AIM OF THE EXERCISE: Find "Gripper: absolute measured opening" and "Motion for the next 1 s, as" in the records below. Copy the lines holding them and every line between, exactly, and no others.
##########
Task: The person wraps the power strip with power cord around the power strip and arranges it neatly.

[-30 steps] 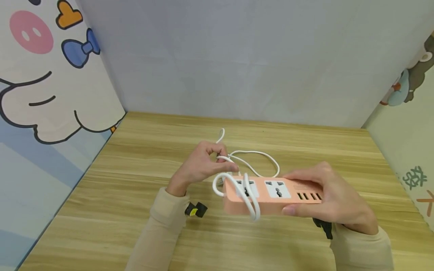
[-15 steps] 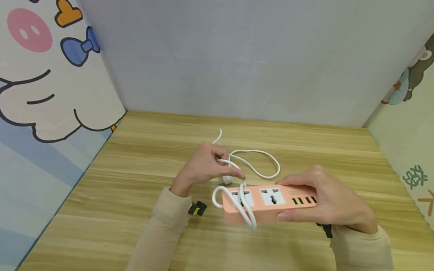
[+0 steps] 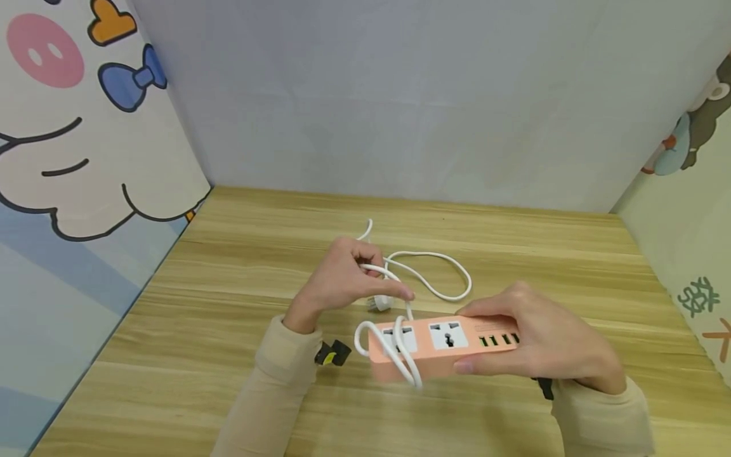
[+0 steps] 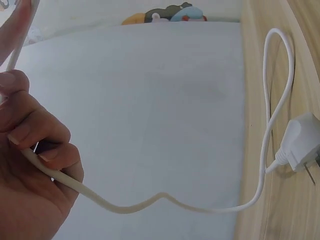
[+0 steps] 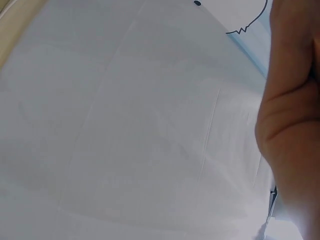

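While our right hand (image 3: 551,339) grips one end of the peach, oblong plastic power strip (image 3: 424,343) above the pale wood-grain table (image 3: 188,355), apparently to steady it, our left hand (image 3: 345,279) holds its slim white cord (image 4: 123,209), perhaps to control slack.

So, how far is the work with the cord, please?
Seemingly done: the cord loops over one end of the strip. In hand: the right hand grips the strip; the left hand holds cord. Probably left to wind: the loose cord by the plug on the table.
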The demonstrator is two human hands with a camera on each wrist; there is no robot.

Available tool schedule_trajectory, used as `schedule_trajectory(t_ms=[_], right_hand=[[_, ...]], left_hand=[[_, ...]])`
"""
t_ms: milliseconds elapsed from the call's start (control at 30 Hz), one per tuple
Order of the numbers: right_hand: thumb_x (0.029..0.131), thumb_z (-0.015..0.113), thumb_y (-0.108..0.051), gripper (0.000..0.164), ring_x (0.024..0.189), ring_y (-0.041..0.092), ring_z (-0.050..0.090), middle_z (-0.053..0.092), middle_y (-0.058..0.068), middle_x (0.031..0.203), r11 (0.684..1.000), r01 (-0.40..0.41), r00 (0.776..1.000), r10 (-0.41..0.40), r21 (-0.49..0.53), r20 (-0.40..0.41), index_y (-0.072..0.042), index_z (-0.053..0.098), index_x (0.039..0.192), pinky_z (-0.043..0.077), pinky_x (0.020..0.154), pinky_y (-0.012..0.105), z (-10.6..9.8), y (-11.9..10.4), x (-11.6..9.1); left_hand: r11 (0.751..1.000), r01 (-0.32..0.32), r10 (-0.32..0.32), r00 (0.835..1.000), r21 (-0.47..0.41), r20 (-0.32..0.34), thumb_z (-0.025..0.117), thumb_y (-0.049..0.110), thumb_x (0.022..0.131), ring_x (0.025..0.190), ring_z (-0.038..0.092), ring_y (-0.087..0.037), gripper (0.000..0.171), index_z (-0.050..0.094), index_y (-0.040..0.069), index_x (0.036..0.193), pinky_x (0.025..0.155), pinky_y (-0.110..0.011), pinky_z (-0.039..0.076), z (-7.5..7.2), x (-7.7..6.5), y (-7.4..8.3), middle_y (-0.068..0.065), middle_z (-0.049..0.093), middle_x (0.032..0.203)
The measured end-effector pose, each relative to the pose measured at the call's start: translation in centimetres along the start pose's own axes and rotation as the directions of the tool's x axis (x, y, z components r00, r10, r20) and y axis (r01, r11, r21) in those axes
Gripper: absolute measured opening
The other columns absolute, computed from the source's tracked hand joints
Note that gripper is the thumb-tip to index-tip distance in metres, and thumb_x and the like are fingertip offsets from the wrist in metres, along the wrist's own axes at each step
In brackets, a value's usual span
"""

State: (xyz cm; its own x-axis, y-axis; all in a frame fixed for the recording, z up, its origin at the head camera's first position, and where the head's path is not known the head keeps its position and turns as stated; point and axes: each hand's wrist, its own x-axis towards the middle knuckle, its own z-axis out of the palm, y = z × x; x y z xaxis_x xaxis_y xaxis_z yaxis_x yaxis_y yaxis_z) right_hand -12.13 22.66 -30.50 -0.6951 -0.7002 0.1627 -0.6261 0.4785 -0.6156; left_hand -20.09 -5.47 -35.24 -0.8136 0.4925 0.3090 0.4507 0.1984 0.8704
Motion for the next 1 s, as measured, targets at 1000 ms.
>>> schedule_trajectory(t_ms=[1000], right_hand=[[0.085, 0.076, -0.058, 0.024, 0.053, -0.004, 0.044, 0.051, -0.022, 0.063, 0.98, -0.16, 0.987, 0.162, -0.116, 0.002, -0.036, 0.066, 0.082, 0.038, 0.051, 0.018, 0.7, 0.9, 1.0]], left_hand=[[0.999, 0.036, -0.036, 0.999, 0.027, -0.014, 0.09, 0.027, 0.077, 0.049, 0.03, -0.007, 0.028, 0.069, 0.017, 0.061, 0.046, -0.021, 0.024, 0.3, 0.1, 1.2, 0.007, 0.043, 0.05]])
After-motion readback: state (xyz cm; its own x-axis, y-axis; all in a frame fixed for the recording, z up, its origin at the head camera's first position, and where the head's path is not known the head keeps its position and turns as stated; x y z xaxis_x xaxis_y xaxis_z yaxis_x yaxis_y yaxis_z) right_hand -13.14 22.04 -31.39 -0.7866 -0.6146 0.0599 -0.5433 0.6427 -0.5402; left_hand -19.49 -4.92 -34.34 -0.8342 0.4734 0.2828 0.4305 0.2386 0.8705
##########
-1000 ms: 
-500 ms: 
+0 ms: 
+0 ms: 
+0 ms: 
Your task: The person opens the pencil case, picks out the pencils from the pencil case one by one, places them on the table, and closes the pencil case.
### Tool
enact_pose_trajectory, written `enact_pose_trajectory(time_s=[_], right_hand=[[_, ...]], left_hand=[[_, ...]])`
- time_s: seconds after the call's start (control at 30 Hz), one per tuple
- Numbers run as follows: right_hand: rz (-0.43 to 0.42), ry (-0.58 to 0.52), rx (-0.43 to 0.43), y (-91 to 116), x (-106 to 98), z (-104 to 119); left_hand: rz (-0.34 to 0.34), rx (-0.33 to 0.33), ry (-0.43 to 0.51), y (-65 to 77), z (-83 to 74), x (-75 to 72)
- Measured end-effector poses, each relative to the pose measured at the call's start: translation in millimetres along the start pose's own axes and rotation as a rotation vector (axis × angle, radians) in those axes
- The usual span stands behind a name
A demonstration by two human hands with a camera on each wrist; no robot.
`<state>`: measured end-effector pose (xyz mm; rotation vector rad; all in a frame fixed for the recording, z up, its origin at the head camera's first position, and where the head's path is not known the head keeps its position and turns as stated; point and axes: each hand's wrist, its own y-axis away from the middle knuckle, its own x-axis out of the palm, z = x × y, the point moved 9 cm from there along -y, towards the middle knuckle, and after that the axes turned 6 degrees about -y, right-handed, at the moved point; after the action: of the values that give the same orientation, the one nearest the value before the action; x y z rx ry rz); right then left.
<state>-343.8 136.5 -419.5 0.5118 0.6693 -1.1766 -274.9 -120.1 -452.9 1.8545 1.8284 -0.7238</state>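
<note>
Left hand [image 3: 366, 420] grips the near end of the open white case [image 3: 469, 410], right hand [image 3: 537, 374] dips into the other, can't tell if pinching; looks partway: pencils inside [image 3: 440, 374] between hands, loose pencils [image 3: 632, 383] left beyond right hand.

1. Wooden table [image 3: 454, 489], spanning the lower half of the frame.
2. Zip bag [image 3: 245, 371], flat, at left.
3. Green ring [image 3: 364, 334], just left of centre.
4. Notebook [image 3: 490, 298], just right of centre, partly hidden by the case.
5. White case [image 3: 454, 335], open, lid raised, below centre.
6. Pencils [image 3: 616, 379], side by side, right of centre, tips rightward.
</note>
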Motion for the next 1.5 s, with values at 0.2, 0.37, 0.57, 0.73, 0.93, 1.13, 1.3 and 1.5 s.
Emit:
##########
FINISHED TASK:
Gripper: absolute measured opening
The other columns absolute, computed from the source's tracked hand joints
Note that gripper is the thumb-tip to index-tip distance in metres, and thumb_x and the like are fingertip offsets from the wrist in metres, along the wrist's own axes at each step
In brackets, a value's usual span
"""

State: (xyz cm; its own x-axis, y-axis; all in a frame fixed for the recording, z up, its origin at the head camera's first position, and where the head's path is not known the head keeps its position and turns as stated; point and axes: each hand's wrist, its own x-axis towards the middle knuckle, its own z-axis out of the palm, y = z × x; x y z xaxis_x xaxis_y xaxis_z yaxis_x yaxis_y yaxis_z) right_hand -12.13 22.66 -30.50 -0.6951 -0.7002 0.1627 -0.6261 0.4785 -0.6156; left_hand -20.09 -5.47 -35.24 -0.8136 0.4925 0.3090 0.4507 0.1984 0.8704
Motion for the next 1 s, as measured, targets at 1000 ms.

This exercise is now fully answered.